誘導、炎、そして檻
ガラテアの詠唱が風に溶ける。
空気が震え、熱が集まる。
ワイバーンとの距離は、しずかの結界のおかげで一瞬だけ開いた。
そのわずかな隙。
たけるは声を張り上げる。
「あとどのくらいで魔法を放てる!?」
「もう少しです!」
ガラテアの声は焦りを含みながらも澄んでいる。
「どの辺に誘導すればいい!?」
「あの雲と雲の間!合図を出したらそこへ!」
「わかった!」
即興すぎる。
だが今は迷っている暇はない。
「しずか!」
「……なに」
「ガラテアの指定場所に誘導する!そこに結界、もう一度張れるか!?」
「いける」
即答。
「よし!」
たけるは深く息を吸う。
無数の火の玉を思い浮かべる。
空へ放つ。
だが焦りがイメージを乱す。
いくつかの火球は外れ、空を焦がすだけ。
ワイバーンは警戒しながら旋回する。
(違う、もっと――逃げ道を作れ)
たけるは視線を動かす。
雲と雲の隙間。
そこへ逃げたくなるように。
火球の軌道を変える。
連続で放つ。
徐々に、動きが誘導されていく。
「たけるさん!」
ガラテアの合図。
たけるはしずかに目配せ。
そして。
火球を一段と大きくイメージする。
逃げ道を塞ぐように、最後の一撃を放つ。
ワイバーンは本能的に空間へ逃げ込む。
その瞬間。
パキィンッ!!
緑の結界が閉じる。
ワイバーンが弾かれ、動きが止まる。
ガラテアの声が響く。
詠唱が終わる。
「焼き払え――」
次の瞬間、特大の炎が放たれた。
ドォォン!!
轟音。
円形に留まる灼熱の光。
視界が白く染まる。
やがて火が収まると――
ワイバーンが空から落ちていくのが見えた。
地面に叩きつけられた巨体。
だが、まだ微かに動く。
「まだ生きておりますの!?」
ガラテアの声に焦りが混じる。
「もう魔法は打てませんわ……!」
たけるは眉をひそめた。
(動かれたらまずい)
以前使った高速の光刃。
だが今回は違う。
(閉じ込める)
炎を檻の形に。
囲う。
圧縮する。
「おりゃっ!」
ボォンッ!
ワイバーンの周囲に、揺らめく炎の檻が出現した。
「えっ……これもできるのか?」
自分で驚く。
ワイバーンが暴れ、炎に触れる。
「グオォォォッ!」
悲鳴。
やがて力尽きる。
ぴくりとも動かなくなった。
全員が慎重に近づく。
炎の檻のせいで距離は保ったままだ。
ガラテアが安堵の息を吐く。
「討伐は……致しましたが、まだ息がありますわ」
視線は鋭い。
「このような個体は見たことがありません。
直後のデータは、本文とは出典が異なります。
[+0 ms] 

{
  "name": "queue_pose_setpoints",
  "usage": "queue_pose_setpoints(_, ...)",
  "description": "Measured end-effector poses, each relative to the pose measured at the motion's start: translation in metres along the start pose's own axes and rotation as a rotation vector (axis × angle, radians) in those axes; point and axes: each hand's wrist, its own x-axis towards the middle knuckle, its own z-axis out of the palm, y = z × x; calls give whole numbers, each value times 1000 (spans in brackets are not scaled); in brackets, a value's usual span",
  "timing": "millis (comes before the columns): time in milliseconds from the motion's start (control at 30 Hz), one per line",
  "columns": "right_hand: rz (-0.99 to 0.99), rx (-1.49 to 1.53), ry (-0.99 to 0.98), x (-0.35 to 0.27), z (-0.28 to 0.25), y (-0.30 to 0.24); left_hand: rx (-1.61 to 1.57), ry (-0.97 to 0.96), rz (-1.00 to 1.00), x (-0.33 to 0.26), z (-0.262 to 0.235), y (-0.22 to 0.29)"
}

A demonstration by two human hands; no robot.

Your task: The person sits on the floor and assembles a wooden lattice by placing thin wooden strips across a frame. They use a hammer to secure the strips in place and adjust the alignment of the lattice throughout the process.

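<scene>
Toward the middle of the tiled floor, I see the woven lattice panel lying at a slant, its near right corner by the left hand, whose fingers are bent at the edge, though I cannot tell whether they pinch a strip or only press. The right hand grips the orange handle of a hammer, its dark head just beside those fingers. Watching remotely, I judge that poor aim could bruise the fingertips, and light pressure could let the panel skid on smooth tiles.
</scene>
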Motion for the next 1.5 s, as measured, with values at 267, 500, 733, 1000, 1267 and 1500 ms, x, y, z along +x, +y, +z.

調べる必要があります。城へ急ぎ報告を!」
「はっ!」
護衛の一人が馬に飛び乗り、駆け出す。
砂煙が上がる。
静寂が戻る。
ガラテアが振り向いた。
「たけるさん。先ほどはありがとうございました」
「いや、なんとなくやってみただけだ。うまくいってよかったよ」
「お姉さまも」
「……うん」
今回は、視線が平等だった。
特別ではなく、感謝として。
「たけるさん?」
ガラテアが檻を見つめる。
「この魔法は、いつまで続くのかしら?」
「わからん」
「……そうですか」
緊張はまだ解けない。
その時。
「たける」
しずかが前に出る。
「結界を張る。張り終わったら消して」
「わかった」
しずかは手をかざす。
緑の光が正方形に展開し、ワイバーンを囲む。
透ける結界。
だが確実に閉じ込める。
「消して大丈夫」
「おう」
たけるは炎の檻を消す。
揺らめく緑の箱の中に、傷ついたワイバーンが横たわる。
沈黙。
風だけが吹く。
モルダがぽつりと呟いた。
「……人とは、こんなにも強いのか……」
その声は驚きと、わずかな警戒を含んでいた。
空は青い。
だが、その青さはもう、先ほどまでの穏やかな色ではなかった。